_What the exercise asks_
Go over the records and copy every line with the string "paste".

_Recorded information_
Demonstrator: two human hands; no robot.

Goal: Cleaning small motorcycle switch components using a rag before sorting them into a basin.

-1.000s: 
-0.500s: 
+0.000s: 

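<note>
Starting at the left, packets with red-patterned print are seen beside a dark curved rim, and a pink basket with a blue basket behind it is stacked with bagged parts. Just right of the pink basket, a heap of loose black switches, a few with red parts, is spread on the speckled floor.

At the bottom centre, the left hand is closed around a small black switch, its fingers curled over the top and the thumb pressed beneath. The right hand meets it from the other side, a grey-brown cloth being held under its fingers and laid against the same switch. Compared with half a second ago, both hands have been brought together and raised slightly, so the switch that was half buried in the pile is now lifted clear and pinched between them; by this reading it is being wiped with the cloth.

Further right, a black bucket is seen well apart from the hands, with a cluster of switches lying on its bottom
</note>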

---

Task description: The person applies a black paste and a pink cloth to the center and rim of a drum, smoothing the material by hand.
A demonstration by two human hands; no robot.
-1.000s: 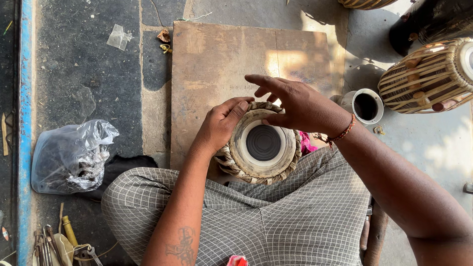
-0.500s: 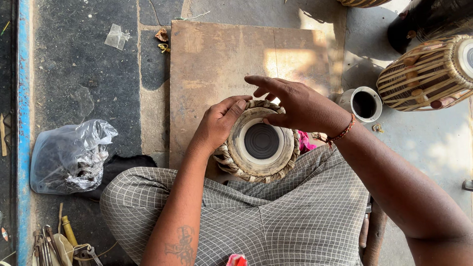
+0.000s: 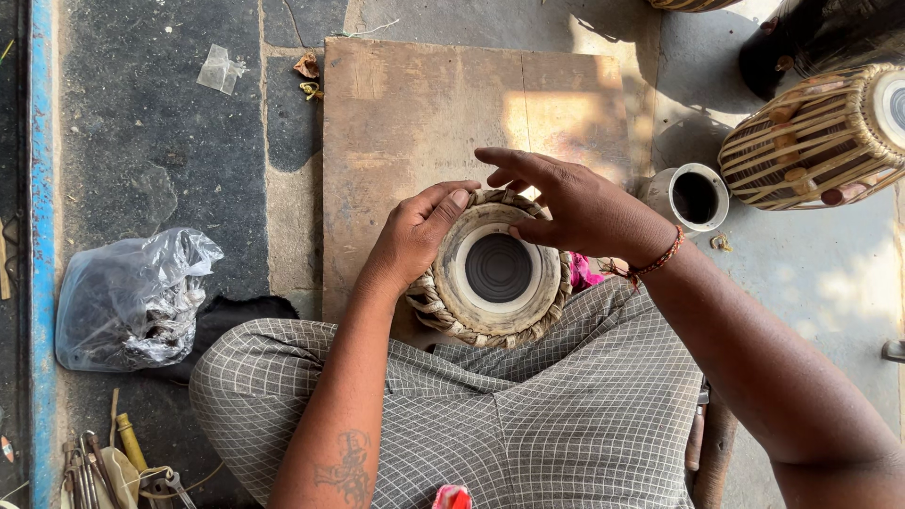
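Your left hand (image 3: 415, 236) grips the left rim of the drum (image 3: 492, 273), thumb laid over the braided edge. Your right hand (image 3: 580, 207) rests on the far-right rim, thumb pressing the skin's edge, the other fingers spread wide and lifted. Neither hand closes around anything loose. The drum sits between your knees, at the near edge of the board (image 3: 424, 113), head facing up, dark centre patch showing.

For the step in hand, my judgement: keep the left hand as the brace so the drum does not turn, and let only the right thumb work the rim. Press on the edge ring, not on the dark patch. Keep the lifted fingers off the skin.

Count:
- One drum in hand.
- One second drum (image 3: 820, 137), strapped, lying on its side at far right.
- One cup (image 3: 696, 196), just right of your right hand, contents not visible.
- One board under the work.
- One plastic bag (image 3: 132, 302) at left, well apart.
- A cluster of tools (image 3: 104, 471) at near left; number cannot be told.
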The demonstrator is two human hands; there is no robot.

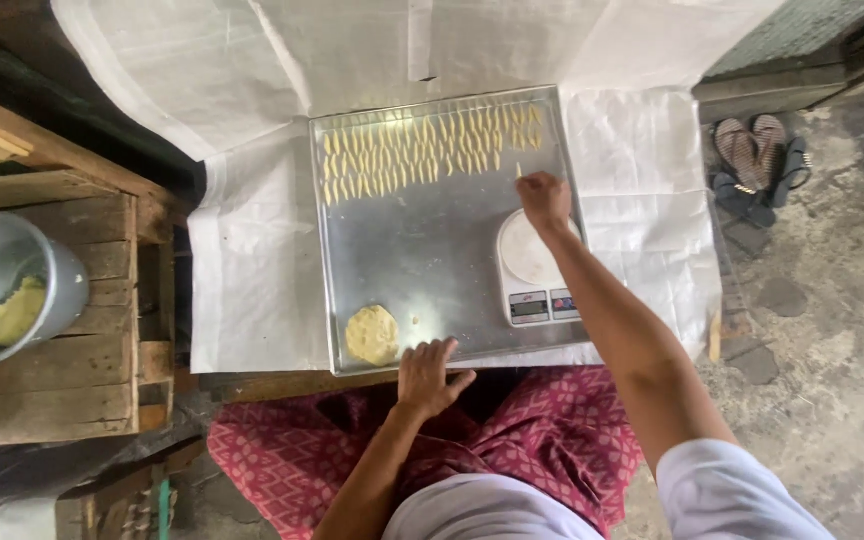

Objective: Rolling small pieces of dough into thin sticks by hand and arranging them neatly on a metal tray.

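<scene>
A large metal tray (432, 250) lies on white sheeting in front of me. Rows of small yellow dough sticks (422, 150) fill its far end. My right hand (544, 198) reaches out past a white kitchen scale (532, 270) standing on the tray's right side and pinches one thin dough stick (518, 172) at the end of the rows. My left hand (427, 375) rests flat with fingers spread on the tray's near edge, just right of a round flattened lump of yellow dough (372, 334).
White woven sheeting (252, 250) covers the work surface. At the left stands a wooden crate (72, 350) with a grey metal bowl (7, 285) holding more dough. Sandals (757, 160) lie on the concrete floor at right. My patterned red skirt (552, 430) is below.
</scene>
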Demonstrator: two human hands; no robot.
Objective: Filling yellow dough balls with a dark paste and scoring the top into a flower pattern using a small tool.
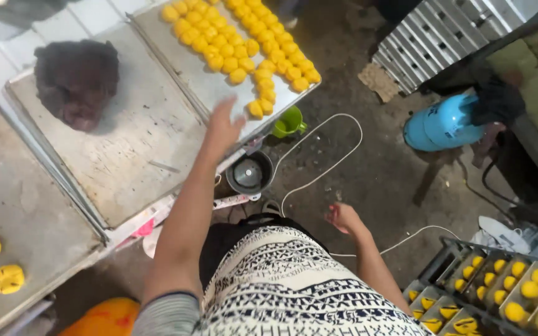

_Response_
Task description: The person applies a black paste and a pink cloth to the center and rim of a drum, smoothing the material by hand.
Objective: Filling yellow dough balls with a dark paste and scoring the top into a flower pattern using a small tool.

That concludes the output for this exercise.